Unlike some other stories down the bottom of the rankings ‘Sleep’ isn’t one of those stories where you wonder what were they thinking because there was nothing in there that worked at all. Had we had a ‘different’ story put together using found footage, one that followed rather than broke the conventions of how Dr Who ‘works’, then this could yet have been a great story. The idea of sleep pods, too, is dying out to be explored fully as part of a fully three-dimensional society that built them rather than pretty much the only thing we learn about it. There’s not one but two great ideas at the heart of this story, both brave choices that deserve applause, but they just don’t work together. The bright ideas, too, such as the unsettling moments of genuine horror and dread that Gatiss always does so well, don’t make up for how hard this story is to follow and how tiresome it is to stay invested in a story that keeps jumping around, is told throughout on screens or through ‘wobbly’ lo-fi footage (forget the sets: it’s the cameras that shake this time!) and which refuses to put any lights on anywhere so you can’t properly see what’s happening anyway (while the monster looks good in the dark we need to see everything else: if the pods light up when someone used them, in reaction for going dark inside, that would help a lot, leading to a proper final glimpse of the monster at the end. Instead it looks like forty-five minutes of staring at a blank screen with the odd moving head from time to time). Perhaps they kept the lights down to avoid on set dressing, because the little we see looks awful (and familiar: this is the third time we’ve been in Fillcare, a chemical manufacturing plant in Pontyclun: you can see it with lights on in the finale to ‘The Curse Of The Black Spot’ and the main battle in ‘A Good Man Goes To War’). While the ideas behind this story are a dream in many ways, the sort of inventive thing Dr Who should be doing to stretch it’s legs in late middle age, actually sitting down to watch this story is a complete nightmare like no other Who story before or since and is still a jarring experience on repeat, hard to follow even after I know what happens as if I've fallen asleep and missed half the plot (gulp...maybe I have and I've been possessed? And now so have you! Well I did warn you not to read this review heh heh heh…)

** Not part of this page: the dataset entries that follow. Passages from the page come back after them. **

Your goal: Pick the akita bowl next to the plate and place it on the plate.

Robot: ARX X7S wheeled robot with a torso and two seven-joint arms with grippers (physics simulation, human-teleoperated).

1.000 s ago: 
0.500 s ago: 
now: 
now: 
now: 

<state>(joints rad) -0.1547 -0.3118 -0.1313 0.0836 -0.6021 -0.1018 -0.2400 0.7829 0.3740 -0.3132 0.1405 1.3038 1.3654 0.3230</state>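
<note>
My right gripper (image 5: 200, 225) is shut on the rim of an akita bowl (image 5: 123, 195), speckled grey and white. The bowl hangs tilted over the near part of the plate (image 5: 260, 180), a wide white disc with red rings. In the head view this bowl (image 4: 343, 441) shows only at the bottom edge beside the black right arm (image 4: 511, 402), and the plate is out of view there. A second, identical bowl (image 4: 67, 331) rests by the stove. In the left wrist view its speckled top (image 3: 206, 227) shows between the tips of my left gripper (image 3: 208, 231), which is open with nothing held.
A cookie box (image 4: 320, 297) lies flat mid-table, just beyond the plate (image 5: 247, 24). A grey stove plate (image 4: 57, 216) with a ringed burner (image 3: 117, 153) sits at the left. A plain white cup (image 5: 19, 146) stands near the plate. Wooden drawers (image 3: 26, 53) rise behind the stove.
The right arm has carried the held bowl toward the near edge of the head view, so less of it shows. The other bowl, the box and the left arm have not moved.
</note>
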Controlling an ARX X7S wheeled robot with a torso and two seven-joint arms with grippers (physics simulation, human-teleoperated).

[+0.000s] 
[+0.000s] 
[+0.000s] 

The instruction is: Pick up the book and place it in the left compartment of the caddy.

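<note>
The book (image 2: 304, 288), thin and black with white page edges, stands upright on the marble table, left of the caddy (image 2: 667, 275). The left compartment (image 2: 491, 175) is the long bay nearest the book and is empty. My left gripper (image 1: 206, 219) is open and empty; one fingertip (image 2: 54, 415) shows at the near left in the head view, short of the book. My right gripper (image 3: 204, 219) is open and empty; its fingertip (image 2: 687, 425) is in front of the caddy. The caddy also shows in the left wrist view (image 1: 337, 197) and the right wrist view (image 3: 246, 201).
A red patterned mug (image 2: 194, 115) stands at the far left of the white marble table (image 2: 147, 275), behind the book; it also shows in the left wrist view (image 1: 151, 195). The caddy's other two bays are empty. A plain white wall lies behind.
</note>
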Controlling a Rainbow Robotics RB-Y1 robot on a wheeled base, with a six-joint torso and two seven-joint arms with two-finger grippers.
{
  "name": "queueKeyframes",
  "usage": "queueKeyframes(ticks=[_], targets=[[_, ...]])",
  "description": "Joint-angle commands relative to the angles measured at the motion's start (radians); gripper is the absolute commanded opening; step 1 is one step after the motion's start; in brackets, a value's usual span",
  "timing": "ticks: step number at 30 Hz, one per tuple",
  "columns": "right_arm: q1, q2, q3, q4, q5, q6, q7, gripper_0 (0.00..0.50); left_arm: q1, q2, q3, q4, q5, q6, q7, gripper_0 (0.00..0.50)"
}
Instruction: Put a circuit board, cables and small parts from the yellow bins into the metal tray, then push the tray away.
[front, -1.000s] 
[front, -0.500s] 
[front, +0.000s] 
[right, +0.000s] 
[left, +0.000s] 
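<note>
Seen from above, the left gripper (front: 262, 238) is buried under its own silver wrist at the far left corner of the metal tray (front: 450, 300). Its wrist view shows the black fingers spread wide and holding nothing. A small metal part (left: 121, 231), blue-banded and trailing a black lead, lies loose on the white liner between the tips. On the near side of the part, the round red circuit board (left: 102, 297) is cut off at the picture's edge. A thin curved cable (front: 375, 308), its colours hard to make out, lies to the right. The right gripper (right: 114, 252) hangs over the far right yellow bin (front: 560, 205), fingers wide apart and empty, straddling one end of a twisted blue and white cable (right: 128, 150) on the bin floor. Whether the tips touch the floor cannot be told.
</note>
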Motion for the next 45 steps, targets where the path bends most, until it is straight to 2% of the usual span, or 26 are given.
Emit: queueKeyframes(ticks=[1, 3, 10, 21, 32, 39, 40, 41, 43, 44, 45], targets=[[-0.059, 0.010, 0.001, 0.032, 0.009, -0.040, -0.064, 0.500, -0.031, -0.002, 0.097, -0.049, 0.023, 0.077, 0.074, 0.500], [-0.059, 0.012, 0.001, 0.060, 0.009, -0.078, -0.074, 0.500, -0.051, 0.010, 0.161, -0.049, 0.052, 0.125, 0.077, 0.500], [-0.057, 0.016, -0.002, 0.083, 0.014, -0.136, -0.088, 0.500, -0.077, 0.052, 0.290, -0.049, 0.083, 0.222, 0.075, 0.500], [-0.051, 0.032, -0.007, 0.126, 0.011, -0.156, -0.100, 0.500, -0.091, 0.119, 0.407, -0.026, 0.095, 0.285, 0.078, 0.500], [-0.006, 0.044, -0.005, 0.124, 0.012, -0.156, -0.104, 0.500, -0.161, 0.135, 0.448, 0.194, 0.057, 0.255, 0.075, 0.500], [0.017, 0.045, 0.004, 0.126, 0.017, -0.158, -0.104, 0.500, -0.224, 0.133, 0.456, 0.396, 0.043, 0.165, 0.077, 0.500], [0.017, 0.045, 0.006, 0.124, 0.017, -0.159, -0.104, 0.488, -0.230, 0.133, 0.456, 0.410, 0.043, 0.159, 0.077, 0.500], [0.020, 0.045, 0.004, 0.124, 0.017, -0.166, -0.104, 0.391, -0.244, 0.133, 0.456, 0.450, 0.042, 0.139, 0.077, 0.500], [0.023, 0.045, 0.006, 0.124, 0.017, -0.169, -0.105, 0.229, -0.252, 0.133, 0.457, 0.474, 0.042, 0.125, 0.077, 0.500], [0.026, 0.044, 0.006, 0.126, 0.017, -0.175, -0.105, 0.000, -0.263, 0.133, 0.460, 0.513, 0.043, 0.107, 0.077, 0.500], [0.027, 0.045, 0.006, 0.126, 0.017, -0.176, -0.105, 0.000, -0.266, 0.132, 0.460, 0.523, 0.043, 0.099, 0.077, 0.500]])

POSITIVES + No other episode looks like this one. None of them. That’s quite impressive given there are 334 other stories out there,  none of which have the feel of this story, a complete and utter one off, earning lots of bonus points for bravery…


NEGATIVES – But just because something’s different doesn’t mean its good. There’s a reason no other story looks like this one. It’s rubbish and loses several quadzillion points for being as close to unwatchable all the way through an episode as Dr Who ever gets…


BEST QUOTE:
‘Sleep is essential to every sentient being in the universe. But to humans, greedy, filthy, stupid humans, it's an inconvenience to be bartered away. Well, now we know the truth. Sleep isn't just a function. It's blessed. Every night we dive deep into that inky pool, deep into the arms of Morpheus. Every morning, we wake up and wipe the sleep from our eyes. That keeps us safe. Safe from the monsters inside’.